RTMPose

Real-Time Multi-Person 2D Pose Estimation

RUN

RTMPose is a real-time, high-performance pose estimation framework from OpenMMLab. It detects 17 COCO body keypoints per person using a two-stage pipeline: a lightweight person detector (RTMDet) followed by the RTMPose model running in your browser via ONNX Runtime Web. No data leaves your device.

RTMPose uses the SimCC (Simple Coordinate Classification) codec, which treats keypoint localization as two independent 1-D classification tasks — one for the X axis and one for the Y axis.
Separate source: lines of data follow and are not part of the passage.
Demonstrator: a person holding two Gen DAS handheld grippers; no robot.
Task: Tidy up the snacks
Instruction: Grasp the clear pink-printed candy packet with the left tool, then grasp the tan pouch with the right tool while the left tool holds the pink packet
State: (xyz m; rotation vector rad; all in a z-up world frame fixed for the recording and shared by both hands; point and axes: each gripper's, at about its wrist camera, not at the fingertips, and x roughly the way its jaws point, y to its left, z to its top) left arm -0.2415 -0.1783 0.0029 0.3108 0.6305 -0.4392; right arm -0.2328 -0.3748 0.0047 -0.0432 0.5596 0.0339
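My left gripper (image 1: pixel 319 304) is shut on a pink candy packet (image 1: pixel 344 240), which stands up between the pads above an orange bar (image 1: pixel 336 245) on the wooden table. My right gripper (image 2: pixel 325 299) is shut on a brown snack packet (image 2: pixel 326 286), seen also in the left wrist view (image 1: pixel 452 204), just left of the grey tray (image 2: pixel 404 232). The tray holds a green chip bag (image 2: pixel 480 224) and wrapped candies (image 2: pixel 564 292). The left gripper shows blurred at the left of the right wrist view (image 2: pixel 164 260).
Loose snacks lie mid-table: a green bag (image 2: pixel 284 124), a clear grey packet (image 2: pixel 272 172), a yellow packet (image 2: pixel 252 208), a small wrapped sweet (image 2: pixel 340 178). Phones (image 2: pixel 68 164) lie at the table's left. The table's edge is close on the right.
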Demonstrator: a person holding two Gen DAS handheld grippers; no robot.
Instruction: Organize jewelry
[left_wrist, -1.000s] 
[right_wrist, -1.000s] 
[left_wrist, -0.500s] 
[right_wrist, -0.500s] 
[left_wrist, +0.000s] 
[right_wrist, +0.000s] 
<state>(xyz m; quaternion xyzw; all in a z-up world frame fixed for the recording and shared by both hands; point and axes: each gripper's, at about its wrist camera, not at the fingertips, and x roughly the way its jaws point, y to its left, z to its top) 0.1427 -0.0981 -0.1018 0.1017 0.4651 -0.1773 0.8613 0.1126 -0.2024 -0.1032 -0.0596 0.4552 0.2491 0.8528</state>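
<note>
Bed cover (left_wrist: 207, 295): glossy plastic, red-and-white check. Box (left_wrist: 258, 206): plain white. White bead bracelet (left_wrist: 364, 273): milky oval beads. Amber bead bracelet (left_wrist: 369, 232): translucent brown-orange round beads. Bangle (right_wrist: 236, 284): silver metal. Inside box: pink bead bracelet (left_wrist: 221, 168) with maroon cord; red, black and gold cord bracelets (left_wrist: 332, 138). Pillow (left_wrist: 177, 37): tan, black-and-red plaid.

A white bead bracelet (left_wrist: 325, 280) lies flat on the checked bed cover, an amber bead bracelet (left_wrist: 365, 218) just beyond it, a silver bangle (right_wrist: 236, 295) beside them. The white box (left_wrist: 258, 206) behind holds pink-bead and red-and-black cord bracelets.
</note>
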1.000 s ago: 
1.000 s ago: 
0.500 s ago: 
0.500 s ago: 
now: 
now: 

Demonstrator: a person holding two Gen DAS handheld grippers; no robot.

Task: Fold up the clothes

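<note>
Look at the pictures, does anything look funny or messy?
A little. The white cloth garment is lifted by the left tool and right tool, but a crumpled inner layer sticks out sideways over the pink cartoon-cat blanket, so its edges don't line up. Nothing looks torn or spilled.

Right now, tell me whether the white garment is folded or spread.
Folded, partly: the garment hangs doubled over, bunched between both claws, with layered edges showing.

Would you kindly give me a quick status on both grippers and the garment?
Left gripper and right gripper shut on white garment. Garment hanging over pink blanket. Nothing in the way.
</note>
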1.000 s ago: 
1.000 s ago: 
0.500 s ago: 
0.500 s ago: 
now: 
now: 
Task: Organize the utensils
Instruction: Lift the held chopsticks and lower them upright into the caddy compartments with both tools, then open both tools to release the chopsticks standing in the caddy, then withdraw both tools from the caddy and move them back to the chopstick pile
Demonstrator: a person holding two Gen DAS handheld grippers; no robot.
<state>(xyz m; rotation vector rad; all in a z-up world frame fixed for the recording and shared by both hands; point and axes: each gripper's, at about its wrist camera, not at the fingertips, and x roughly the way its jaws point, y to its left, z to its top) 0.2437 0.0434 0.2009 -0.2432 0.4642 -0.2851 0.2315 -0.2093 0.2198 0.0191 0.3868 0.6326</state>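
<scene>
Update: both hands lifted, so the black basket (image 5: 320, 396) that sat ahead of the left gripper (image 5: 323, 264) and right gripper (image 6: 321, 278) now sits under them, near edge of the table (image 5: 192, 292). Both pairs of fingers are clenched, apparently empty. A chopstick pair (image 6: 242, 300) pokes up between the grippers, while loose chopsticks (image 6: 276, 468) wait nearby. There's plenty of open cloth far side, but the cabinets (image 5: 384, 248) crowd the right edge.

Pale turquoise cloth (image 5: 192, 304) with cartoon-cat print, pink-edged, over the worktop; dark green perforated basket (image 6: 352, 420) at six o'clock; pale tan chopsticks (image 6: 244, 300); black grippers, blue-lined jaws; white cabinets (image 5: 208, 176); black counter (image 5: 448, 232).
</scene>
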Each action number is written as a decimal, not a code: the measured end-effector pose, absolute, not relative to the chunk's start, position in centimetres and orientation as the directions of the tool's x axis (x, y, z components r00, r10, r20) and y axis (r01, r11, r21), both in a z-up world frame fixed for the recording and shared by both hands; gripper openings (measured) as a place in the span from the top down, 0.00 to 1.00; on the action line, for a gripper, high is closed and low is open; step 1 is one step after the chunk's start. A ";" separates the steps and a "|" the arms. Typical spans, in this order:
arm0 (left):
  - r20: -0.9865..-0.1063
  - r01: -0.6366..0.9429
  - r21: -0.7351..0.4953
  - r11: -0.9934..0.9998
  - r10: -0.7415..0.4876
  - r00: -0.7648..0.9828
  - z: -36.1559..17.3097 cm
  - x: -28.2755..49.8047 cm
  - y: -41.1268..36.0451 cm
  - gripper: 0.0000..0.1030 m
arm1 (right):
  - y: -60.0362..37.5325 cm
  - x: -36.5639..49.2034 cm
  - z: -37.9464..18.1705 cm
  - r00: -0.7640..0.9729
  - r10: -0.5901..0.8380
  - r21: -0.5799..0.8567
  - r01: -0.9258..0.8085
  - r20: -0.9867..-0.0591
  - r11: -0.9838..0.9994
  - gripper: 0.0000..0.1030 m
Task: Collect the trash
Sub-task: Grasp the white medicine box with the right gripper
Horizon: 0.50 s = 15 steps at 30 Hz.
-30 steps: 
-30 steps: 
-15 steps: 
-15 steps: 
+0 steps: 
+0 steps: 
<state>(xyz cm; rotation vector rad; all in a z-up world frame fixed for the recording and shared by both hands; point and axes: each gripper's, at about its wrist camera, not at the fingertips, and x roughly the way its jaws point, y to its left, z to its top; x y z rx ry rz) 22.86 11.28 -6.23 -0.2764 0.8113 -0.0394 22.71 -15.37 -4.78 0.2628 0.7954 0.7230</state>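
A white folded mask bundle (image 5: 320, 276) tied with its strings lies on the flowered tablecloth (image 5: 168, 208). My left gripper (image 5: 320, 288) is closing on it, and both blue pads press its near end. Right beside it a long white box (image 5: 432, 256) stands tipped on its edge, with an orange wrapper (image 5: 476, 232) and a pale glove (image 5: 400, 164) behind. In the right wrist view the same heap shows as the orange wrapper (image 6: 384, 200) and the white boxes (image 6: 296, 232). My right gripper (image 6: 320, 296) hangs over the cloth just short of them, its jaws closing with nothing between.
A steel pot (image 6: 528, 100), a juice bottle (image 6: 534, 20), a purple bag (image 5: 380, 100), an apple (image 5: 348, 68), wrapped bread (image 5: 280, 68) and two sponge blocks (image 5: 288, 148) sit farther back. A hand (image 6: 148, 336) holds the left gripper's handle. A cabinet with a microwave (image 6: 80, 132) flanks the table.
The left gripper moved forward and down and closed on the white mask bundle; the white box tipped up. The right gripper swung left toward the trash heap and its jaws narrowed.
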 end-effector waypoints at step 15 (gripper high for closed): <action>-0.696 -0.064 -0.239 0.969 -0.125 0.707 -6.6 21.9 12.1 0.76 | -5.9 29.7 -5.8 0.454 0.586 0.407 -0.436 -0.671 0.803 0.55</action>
This design removes the need for full 2-D heatmaps, achieving heatmap-level accuracy at a fraction of the computational cost, making it well-suited for real-time browser inference.

The tool supports two modes:

  1. Multi-person (default): RTMDet detects all people in the frame; RTMPose runs on each cropped region.
  2. Single-person / full-frame: RTMPose runs directly on the whole frame — useful when only one subject is present or when the detection model has not been downloaded.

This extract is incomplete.